The business of federal courts is limited to questions presented in an adversary context and in a form historically viewed as capable of resolution through the judicial process. Persons do not have standing to sue in federal court when all they can claim is that they have an interest or have suffered an injury that is shared by all members of the public. Thus, a group of persons suing as citizens to litigate a contention that membership of Members of Congress in the military reserves constituted a violation of Article I, § 6, cl. 2, was denied standing. “The only interest all citizens share in the claim advanced by respondents is one which presents injury in the abstract. . . . [The] claimed nonobservance [of the clause], standing alone, would adversely affect only the generalized interest of all citizens in constitutional governance.”2

Constitutional Standards: Injury in Fact, Causation, and Redressability. Although the Court had been inconsistent, it settled upon the rule that, “at an irreducible minimum,” the constitutional requisites under Article III for the existence of standing are that the plaintiff must personally have:

1) suffered some actual or threatened injury;
2) that injury can fairly be traced to the challenged action of the defendant; and
3) that the injury is likely to be redressed by a favorable decision.

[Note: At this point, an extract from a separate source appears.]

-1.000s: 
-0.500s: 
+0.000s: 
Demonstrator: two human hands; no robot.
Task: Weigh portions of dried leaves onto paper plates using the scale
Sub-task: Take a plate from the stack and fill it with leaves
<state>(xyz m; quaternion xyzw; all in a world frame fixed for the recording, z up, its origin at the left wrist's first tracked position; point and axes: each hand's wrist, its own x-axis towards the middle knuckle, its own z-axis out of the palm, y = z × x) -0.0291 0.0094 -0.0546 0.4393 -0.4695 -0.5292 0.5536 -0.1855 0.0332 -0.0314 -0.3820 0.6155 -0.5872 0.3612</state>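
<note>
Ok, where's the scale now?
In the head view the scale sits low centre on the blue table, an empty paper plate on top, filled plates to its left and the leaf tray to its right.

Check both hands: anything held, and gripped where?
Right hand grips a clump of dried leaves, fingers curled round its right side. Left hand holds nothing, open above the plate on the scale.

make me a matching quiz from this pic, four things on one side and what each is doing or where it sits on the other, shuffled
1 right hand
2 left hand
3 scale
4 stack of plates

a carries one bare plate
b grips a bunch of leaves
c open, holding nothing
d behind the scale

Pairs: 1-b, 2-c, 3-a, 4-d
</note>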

For a time, the actual or threatened injury requirement included an additional requirement that such injury be the product of a wrong which directly results in the violation of a legal right. In other words, the injury needs to be one of property, one arising out of contract, one protected against tortuous invasion, or one founded in a statute which confers a privilege. Despite this test, the observable tendency of the Court was to find standing in cases which were grounded in injuries far removed from property rights.

Nonetheless, the Court has been wary in constitutional cases of granting standing to persons who alleged threats or harm to interests that they shared with the larger community of people at large.

The Framers’ plan of government granted Article III judges a circumspect Judicial Power and not plenary authority to cast about the Constitution in search of undiscovered positive rights. In a system famous for checks of one branch upon another, the Framers provided further safeguards against a runaway, oligarchic judiciary. Congress has explicit authority to regulate the court system and define much of its jurisdiction.

Make no mistake. Our courts are out of control not because the Framers got Article III wrong. Through its refusal to use its Article III authority to check Scotus, Congress condones our runaway judiciary.

1. General Reference: The Constitution Annotated, 725-739.

2. Connecticut injured no one in 1965 with a law that proscribed the sale of chemical birth control pills. In the denial of legal abortion, Texas did no harm to Jane Roe. Ditto for Obergefell v. Hodges. What of a suit filed by Our Children’s Trust against the national government on behalf of 21 youths, aged 11 to 22, arguing their right to a “stable climate system?” The suit asked the court to order the government to issue laws and regulations to fight global warming.